**What is being asked**
Nothing other than the lines from the one containing "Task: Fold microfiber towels" through the close of the entries below should be printed, each exactly.

(Beginning of Excerpted records)

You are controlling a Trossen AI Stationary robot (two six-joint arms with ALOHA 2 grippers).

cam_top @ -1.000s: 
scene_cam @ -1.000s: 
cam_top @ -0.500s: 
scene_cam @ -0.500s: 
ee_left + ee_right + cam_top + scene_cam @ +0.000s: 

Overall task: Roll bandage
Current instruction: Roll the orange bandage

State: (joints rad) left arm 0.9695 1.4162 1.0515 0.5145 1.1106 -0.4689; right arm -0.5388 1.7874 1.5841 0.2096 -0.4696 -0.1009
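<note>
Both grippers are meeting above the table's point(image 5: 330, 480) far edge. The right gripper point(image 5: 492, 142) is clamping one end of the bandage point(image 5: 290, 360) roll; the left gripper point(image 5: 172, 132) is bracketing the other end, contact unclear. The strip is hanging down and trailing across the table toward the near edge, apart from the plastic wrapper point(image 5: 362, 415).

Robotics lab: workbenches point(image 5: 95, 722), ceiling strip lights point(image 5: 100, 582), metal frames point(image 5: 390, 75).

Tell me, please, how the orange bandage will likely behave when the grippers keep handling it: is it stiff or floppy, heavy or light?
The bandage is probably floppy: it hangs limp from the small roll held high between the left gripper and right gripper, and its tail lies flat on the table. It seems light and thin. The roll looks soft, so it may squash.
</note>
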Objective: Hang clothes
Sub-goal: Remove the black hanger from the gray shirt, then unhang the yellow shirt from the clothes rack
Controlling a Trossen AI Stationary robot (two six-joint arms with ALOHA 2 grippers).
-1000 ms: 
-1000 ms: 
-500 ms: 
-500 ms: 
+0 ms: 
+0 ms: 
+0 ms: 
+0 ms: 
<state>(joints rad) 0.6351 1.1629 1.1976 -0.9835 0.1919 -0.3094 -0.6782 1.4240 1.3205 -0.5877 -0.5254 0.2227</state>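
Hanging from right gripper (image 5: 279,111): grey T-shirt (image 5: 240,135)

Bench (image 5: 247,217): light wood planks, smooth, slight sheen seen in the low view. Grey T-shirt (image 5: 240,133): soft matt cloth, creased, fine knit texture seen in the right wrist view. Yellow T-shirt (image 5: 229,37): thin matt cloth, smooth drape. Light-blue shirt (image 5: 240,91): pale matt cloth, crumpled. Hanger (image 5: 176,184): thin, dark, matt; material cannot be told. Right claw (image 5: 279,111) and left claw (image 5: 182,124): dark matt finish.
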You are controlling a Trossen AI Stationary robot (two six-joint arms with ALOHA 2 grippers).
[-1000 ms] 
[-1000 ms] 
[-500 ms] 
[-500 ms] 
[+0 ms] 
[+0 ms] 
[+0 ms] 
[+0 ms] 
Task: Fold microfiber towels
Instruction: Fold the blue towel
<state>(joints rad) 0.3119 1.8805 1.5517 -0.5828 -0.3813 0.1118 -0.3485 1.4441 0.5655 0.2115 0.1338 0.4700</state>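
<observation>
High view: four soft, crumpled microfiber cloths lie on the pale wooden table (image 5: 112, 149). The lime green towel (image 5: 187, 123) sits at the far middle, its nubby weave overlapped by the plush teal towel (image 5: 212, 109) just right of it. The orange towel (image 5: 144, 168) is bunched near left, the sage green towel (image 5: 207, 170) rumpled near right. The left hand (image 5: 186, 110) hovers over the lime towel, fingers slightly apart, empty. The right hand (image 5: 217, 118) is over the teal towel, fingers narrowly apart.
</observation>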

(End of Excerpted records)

**Output for this exercise**
Task: Fold microfiber towels
Instruction: Fold the blue towel
<state>(joints rad) 0.3119 1.8805 1.5517 -0.5828 -0.3813 0.1118 -0.3485 1.4441 0.5655 0.2115 0.1338 0.4700</state>
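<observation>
High view: four soft, crumpled microfiber cloths lie on the pale wooden table (image 5: 112, 149). The lime green towel (image 5: 187, 123) sits at the far middle, its nubby weave overlapped by the plush teal towel (image 5: 212, 109) just right of it. The orange towel (image 5: 144, 168) is bunched near left, the sage green towel (image 5: 207, 170) rumpled near right. The left hand (image 5: 186, 110) hovers over the lime towel, fingers slightly apart, empty. The right hand (image 5: 217, 118) is over the teal towel, fingers narrowly apart.
</observation>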

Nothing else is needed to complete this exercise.